The concept pitched here is that "most landlords are small-time, having only a handful of units". But if the big ones are big, e.g. if there's a power-law or similar distribution, don't forget that most tenants (or most units) might have much larger landlords, which don't look like the people discussed here. Their own copy implies it: "Over 43% of rental units ... are owned by small businesses" -> "A majority of rental units are not owned by small businesses".

The largest landlord in my city, with over 5K units and a value of over $3B, received PPP funds, b/c its number of "real" employees is relatively modest.

And even the small ones are too used to having the law or policies bent to their needs. I live in a multi-unit building in a popular neighborhood, which should probably be worth >$3M, but is taxed at an assessment of ~$135K. And my landlord is probably by most standards not bad.

I walk by some buildings near me that were quite likely torched by their owners to get out old, low-paying tenants. Arson is pretty hard to prove, but it can work out quite well for the owners.

Whatever I feel for landlords, it's not sympathy.

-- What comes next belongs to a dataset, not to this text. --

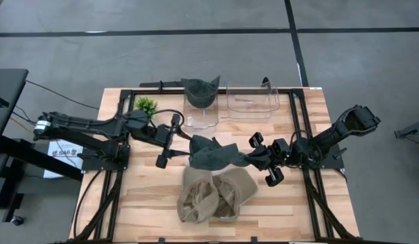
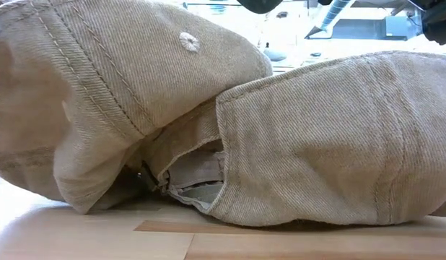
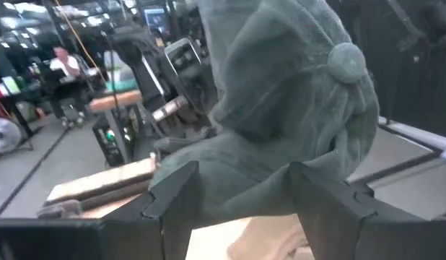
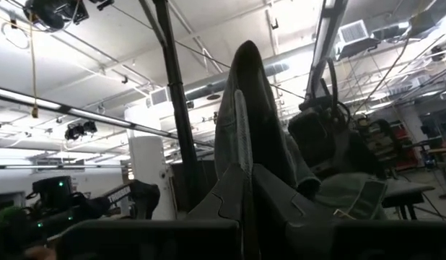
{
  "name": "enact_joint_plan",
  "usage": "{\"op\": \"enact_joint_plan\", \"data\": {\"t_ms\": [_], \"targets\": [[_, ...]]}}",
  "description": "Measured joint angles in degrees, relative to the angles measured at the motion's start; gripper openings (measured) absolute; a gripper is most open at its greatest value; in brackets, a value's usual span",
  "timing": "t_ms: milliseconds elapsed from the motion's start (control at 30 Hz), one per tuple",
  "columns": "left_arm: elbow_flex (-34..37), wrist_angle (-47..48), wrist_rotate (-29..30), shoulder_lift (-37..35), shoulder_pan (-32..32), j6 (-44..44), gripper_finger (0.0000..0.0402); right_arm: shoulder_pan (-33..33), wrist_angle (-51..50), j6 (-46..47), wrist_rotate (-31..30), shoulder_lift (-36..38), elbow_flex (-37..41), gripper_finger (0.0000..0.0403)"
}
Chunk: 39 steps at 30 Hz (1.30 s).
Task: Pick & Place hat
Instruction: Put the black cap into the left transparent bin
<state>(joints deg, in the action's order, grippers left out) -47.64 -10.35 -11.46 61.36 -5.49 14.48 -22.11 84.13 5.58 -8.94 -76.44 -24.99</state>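
Observation:
A dark grey hat hangs in the air between both arms, over the middle of the table. In the left wrist view the grey hat shows its top button. My right gripper comes from the table's right and is shut on it. My left gripper comes from the left and is open, its fingers standing on either side of the hat's left part; I cannot tell whether they touch it. Two tan hats lie on the table near its near edge. A second grey hat rests on a clear container. My right gripper pinches a fold of the grey hat's cloth at the hat's right edge, between its two fingers. It comes level from the table's right. The hat stretches away from the fingers toward the left arm, held off the table.
Two clear containers stand by the far edge, with a small green plant to their left. The tan hats fill the low view. Bare wood shows at the table's near left and near right corners.

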Motion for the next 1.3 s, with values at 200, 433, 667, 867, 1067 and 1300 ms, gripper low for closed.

The pain has to be shared, and particularly, lenders should be making accommodations, waiving (not simply deferring) interest payments, etc.
>But Washington stopped short of offering renters comparable relief on the assumption that those in distress would likely qualify for the $1,200 checks the Treasury began mailing out in April, as well as beefed-up unemployment benefits.

I have to laugh at this because Americans were told a) you're getting a stimulus check and b) you can't be evicted.

I am almost positive that many people used the stimulus check as found money and blew it rather than using it for rent. The mindset being that if they can't be evicted now, they'll cross that bridge when they get to it.